» Task:
An exact copy of each line below is needed, with no images in it.

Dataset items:
# # # # #
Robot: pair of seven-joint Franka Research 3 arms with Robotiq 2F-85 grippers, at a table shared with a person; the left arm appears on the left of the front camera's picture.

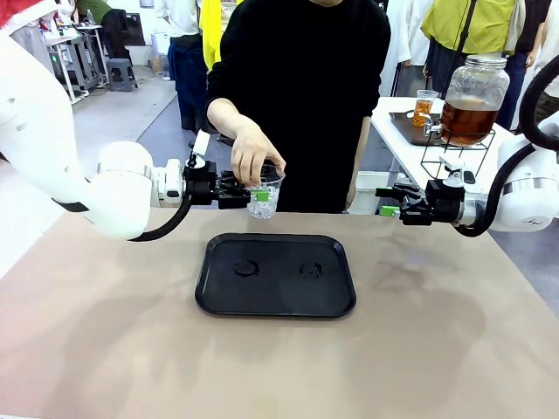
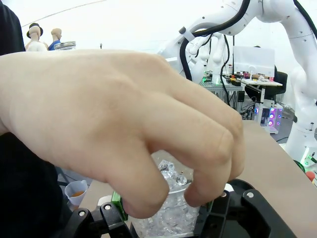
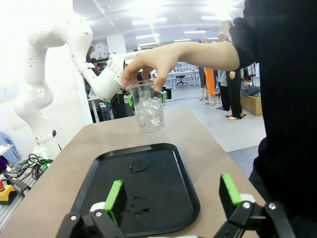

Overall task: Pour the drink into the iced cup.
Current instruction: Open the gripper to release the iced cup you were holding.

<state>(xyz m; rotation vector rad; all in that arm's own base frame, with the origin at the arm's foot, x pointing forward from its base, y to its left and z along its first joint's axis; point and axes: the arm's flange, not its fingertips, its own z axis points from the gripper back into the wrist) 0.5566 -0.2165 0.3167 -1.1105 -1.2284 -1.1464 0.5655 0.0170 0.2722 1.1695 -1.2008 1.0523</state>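
Observation:
The iced cup (image 1: 264,205), clear plastic and full of ice, hangs above the table just behind the black tray (image 1: 210,297). My left gripper (image 1: 260,197) is shut on its sides, and a person's hand (image 1: 249,153) grips its rim from above. In the left wrist view the hand (image 2: 114,124) covers most of the cup (image 2: 171,181), which sits between my left gripper's (image 2: 166,218) green pads. The amber-brown drink fills a small cup (image 1: 424,108) and a big glass jar (image 1: 472,118) on the side table. My right gripper (image 1: 384,201) stands open and empty at the right. From the right wrist, the open right gripper (image 3: 172,198) faces the cup (image 3: 148,111).
The tray (image 3: 148,188) lies in the middle of the table with a few wet marks on it. The jar stands on a wire rack on a white side table (image 1: 393,140) at the back right. The person stands at the far edge.

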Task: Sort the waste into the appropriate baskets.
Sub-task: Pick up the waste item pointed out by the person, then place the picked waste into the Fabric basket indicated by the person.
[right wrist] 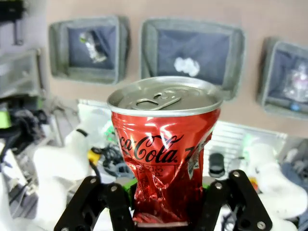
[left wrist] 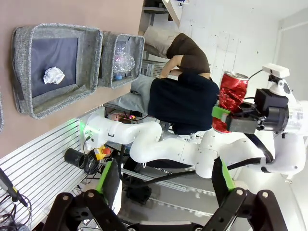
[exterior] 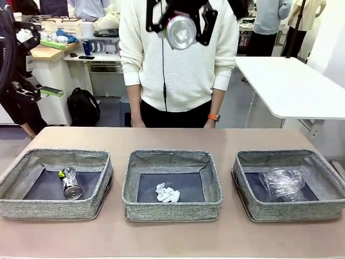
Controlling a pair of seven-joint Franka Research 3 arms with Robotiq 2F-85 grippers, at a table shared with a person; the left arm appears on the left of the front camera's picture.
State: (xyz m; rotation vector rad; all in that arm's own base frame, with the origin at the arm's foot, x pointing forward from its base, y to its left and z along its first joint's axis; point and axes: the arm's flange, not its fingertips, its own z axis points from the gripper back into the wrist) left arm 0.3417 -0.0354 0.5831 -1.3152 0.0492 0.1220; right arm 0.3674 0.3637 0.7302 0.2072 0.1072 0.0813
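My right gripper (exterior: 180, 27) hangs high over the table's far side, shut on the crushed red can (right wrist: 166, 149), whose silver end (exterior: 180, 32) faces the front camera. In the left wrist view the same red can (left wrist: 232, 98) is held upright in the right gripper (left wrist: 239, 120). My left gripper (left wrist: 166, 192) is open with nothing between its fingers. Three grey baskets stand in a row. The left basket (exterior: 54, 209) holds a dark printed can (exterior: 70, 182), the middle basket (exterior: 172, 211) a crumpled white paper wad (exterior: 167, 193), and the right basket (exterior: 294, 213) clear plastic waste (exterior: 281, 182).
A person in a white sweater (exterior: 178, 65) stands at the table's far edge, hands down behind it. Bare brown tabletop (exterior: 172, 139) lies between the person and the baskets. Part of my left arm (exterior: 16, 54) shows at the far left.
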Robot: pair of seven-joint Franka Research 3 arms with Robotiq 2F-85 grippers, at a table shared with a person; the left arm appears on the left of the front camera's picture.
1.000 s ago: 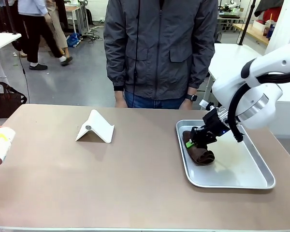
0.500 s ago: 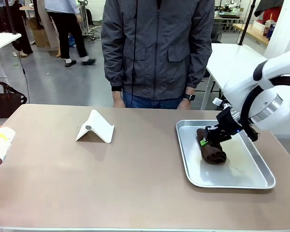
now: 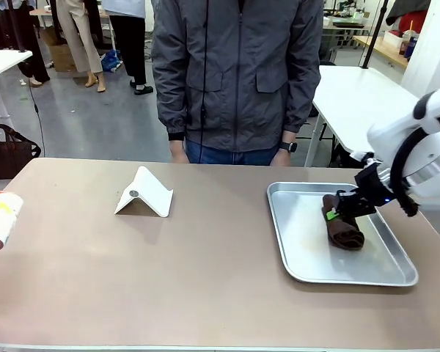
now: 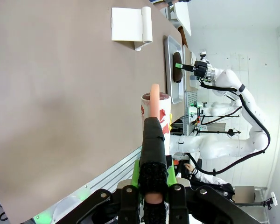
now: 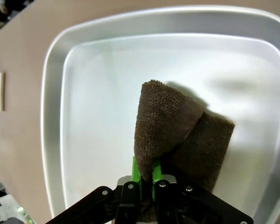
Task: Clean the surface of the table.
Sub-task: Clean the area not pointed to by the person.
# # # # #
» Exercise output:
Robot: pair of seven-joint Franka Research 3 arms with Robotiq 2F-85 grippers, at a table shared with a person; the left arm appears on the left of the front camera's picture.


Overall task: Pour the drink into the iced cup.
Current instruction: Open the gripper to release the iced cup you were holding.

<state>(xyz m; rotation vector rad; all in that arm's own base frame, with the origin at the arm's foot, x pointing forward from its base, y to its left and z along its first joint's axis; point and axes: the arm's flange, not its fingertips, its own z axis points from the gripper back into the wrist) 0.5566 -0.2165 0.3167 -1.1105 -1.2284 -1.1464 0.5655 0.0170 0.2722 1.1695 -1.2008 1.0523</state>
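Observation:
The iced cup (image 1: 264,205), clear plastic and full of ice, hangs above the table just behind the black tray (image 1: 210,297). My left gripper (image 1: 260,197) is shut on its sides, and a person's hand (image 1: 249,153) grips its rim from above. In the left wrist view the hand (image 2: 114,124) covers most of the cup (image 2: 171,181), which sits between my left gripper's (image 2: 166,218) green pads. The amber-brown drink fills a small cup (image 1: 424,108) and a big glass jar (image 1: 472,118) on the side table. My right gripper (image 1: 384,201) stands open and empty at the right. From the right wrist, the open right gripper (image 3: 172,198) faces the cup (image 3: 148,111).
The tray (image 3: 148,188) lies in the middle of the table with a few wet marks on it. The jar stands on a wire rack on a white side table (image 1: 393,140) at the back right. The person stands at the far edge.
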
Task: Sort the waste into the appropriate baskets.
Sub-task: Pick up the waste item pointed out by the person, then place the picked waste into the Fabric basket indicated by the person.
[right wrist] 
[left wrist] 
[exterior] 
Controlling a pair of seven-joint Franka Research 3 arms with Robotiq 2F-85 grippers, at a table shared with a person; the left arm appears on the left of the front camera's picture.
State: (xyz m; rotation vector rad; all in that arm's own base frame, with the origin at the arm's foot, x pointing forward from its base, y to its left and z along its first joint's axis; point and axes: the arm's flange, not its fingertips, its own z axis points from the gripper back into the wrist) left arm 0.3417 -0.0354 0.5831 -1.3152 0.0492 0.1220; right arm 0.3674 0.3637 0.7302 0.2072 0.1072 0.0813
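My right gripper (exterior: 180, 27) hangs high over the table's far side, shut on the crushed red can (right wrist: 166, 149), whose silver end (exterior: 180, 32) faces the front camera. In the left wrist view the same red can (left wrist: 232, 98) is held upright in the right gripper (left wrist: 239, 120). My left gripper (left wrist: 166, 192) is open with nothing between its fingers. Three grey baskets stand in a row. The left basket (exterior: 54, 209) holds a dark printed can (exterior: 70, 182), the middle basket (exterior: 172, 211) a crumpled white paper wad (exterior: 167, 193), and the right basket (exterior: 294, 213) clear plastic waste (exterior: 281, 182).
A person in a white sweater (exterior: 178, 65) stands at the table's far edge, hands down behind it. Bare brown tabletop (exterior: 172, 139) lies between the person and the baskets. Part of my left arm (exterior: 16, 54) shows at the far left.
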Robot: pair of seven-joint Franka Research 3 arms with Robotiq 2F-85 grippers, at a table shared with a person; the left arm appears on the left of the front camera's picture.
1.000 s ago: 
0.500 s ago: 
now: 
now: 
now: 
Task: Clean the surface of the table.
Sub-task: Clean the area not pointed to by the person.

The work on this exercise is finished.